> DATA FOR ANALYSIS
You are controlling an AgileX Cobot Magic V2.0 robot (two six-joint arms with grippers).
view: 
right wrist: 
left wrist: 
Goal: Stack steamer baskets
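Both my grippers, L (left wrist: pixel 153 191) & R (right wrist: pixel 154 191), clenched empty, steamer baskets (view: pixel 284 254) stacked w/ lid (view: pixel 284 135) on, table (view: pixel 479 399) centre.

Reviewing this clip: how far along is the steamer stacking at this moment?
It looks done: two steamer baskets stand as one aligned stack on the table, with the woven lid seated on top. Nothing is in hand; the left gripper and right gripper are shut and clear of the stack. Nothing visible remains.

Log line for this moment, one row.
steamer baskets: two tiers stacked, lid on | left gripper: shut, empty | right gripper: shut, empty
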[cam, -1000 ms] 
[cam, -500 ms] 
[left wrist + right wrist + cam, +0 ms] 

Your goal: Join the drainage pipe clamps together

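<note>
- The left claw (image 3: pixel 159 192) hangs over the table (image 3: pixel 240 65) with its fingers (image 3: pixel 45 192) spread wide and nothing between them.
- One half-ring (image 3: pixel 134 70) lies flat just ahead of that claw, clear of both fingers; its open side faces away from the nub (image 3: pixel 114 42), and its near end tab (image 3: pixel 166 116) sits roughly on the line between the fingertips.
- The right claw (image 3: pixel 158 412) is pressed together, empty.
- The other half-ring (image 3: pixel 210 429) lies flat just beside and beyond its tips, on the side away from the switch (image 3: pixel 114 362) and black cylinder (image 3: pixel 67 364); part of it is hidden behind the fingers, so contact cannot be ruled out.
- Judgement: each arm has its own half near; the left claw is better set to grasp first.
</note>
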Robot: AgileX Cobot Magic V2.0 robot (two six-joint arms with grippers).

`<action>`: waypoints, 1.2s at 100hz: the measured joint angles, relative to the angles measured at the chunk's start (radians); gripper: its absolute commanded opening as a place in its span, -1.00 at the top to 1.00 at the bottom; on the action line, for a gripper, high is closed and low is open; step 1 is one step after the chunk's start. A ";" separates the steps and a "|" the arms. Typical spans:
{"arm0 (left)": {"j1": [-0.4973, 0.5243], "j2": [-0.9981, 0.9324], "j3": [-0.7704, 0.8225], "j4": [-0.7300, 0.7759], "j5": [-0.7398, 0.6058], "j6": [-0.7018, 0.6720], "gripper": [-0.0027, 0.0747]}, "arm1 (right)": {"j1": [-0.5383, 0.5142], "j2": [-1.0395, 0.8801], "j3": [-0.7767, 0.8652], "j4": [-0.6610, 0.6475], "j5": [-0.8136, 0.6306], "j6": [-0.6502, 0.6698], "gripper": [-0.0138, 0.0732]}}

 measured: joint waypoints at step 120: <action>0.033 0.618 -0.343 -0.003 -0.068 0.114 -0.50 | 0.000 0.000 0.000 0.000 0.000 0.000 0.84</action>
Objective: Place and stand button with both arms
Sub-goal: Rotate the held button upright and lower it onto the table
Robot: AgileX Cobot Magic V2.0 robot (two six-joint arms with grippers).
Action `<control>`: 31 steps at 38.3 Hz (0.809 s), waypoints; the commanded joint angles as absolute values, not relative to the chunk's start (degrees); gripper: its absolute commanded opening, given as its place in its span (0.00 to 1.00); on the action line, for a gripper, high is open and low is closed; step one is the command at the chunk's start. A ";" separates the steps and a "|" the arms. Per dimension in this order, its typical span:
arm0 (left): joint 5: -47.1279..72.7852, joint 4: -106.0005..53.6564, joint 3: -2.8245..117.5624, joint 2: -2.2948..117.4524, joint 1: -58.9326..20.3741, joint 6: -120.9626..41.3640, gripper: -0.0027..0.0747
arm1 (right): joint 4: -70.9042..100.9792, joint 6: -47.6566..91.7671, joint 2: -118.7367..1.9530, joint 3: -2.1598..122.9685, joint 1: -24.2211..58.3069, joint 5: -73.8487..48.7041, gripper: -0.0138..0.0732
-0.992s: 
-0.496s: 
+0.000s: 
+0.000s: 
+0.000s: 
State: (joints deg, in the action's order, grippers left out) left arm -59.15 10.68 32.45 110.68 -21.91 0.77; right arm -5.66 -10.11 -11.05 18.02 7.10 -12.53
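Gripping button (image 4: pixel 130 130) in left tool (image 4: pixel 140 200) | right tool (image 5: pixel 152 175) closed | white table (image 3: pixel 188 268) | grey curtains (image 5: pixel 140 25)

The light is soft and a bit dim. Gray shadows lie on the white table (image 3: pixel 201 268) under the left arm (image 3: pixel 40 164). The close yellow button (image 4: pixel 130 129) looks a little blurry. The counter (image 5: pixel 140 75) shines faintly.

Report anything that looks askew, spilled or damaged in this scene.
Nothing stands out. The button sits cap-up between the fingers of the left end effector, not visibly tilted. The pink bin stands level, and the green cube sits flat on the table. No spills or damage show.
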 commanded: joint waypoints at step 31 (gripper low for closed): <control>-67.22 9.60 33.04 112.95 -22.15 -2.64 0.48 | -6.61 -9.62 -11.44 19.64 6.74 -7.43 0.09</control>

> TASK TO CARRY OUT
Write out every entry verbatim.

> RESULT OF THE TASK
You are controlling an AgileX Cobot Magic V2.0 robot (two six-joint arms with grippers).
view: 
right wrist: 
left wrist: 
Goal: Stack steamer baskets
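Both my grippers, L (left wrist: pixel 153 191) & R (right wrist: pixel 154 191), clenched empty, steamer baskets (view: pixel 284 254) stacked w/ lid (view: pixel 284 135) on, table (view: pixel 479 399) centre.

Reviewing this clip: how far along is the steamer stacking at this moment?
It looks done: two steamer baskets stand as one aligned stack on the table, with the woven lid seated on top. Nothing is in hand; the left gripper and right gripper are shut and clear of the stack. Nothing visible remains.

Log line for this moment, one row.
steamer baskets: two tiers stacked, lid on | left gripper: shut, empty | right gripper: shut, empty
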[cam, -1000 ms] 
[cam, -500 ms] 
[left wrist + right wrist + cam, +0 ms] 

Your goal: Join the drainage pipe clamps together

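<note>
- The left claw (image 3: pixel 159 192) hangs over the table (image 3: pixel 240 65) with its fingers (image 3: pixel 45 192) spread wide and nothing between them.
- One half-ring (image 3: pixel 134 70) lies flat just ahead of that claw, clear of both fingers; its open side faces away from the nub (image 3: pixel 114 42), and its near end tab (image 3: pixel 166 116) sits roughly on the line between the fingertips.
- The right claw (image 3: pixel 158 412) is pressed together, empty.
- The other half-ring (image 3: pixel 210 429) lies flat just beside and beyond its tips, on the side away from the switch (image 3: pixel 114 362) and black cylinder (image 3: pixel 67 364); part of it is hidden behind the fingers, so contact cannot be ruled out.
- Judgement: each arm has its own half near; the left claw is better set to grasp first.
</note>
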Robot: AgileX Cobot Magic V2.0 robot (two six-joint arms with grippers).

`<action>`: waypoints, 1.2s at 100hz: the measured joint angles, relative to the angles measured at the chunk's start (radians); gripper: its absolute commanded opening as a place in its span, -1.00 at the top to 1.00 at the bottom; on the action line, for a gripper, high is closed and low is open; step 1 is one step after the chunk's start. A ";" separates the steps and a "|" the arms. Typical spans:
{"arm0 (left)": {"j1": [-0.4973, 0.5243], "j2": [-0.9981, 0.9324], "j3": [-0.7704, 0.8225], "j4": [-0.7300, 0.7759], "j5": [-0.7398, 0.6058], "j6": [-0.7018, 0.6720], "gripper": [-0.0027, 0.0747]}, "arm1 (right)": {"j1": [-0.5383, 0.5142], "j2": [-1.0395, 0.8801], "j3": [-0.7767, 0.8652], "j4": [-0.6610, 0.6475], "j5": [-0.8136, 0.6306], "j6": [-0.6502, 0.6698], "gripper": [-0.0138, 0.0732]}}

 measured: joint waypoints at step 120: <action>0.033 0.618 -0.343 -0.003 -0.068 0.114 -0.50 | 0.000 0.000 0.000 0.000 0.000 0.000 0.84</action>
Objective: Place and stand button with both arms
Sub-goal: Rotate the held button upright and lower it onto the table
Robot: AgileX Cobot Magic V2.0 robot (two six-joint arms with grippers).
Action `<control>`: 31 steps at 38.3 Hz (0.809 s), waypoints; the commanded joint angles as absolute values, not relative to the chunk's start (degrees); gripper: its absolute commanded opening, given as its place in its span (0.00 to 1.00); on the action line, for a gripper, high is open and low is closed; step one is the command at the chunk's start. A ";" separates the steps and a "|" the arms. Per dimension in this order, its typical span:
arm0 (left): joint 5: -47.1279..72.7852, joint 4: -106.0005..53.6564, joint 3: -2.8245..117.5624, joint 2: -2.2948..117.4524, joint 1: -58.9326..20.3741, joint 6: -120.9626..41.3640, gripper: -0.0027..0.0747
arm1 (right): joint 4: -70.9042..100.9792, joint 6: -47.6566..91.7671, joint 2: -118.7367..1.9530, joint 3: -2.1598..122.9685, joint 1: -24.2211..58.3069, joint 5: -73.8487..48.7041, gripper: -0.0138..0.0732
-0.992s: 
-0.496s: 
+0.000s: 
+0.000s: 
+0.000s: 
State: (joints deg, in the action's order, grippers left out) left arm -59.15 10.68 32.45 110.68 -21.91 0.77; right arm -5.66 -10.11 -11.05 18.02 7.10 -12.53
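Gripping button (image 4: pixel 130 130) in left tool (image 4: pixel 140 200) | right tool (image 5: pixel 152 175) closed | white table (image 3: pixel 188 268) | grey curtains (image 5: pixel 140 25)

The light is soft and a bit dim. Gray shadows lie on the white table (image 3: pixel 201 268) under the left arm (image 3: pixel 40 164). The close yellow button (image 4: pixel 130 129) looks a little blurry. The counter (image 5: pixel 140 75) shines faintly.

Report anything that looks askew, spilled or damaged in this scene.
Nothing stands out. The button sits cap-up between the fingers of the left end effector, not visibly tilted. The pink bin stands level, and the green cube sits flat on the table. No spills or damage show.
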 commanded: joint waypoints at step 31 (gripper low for closed): <control>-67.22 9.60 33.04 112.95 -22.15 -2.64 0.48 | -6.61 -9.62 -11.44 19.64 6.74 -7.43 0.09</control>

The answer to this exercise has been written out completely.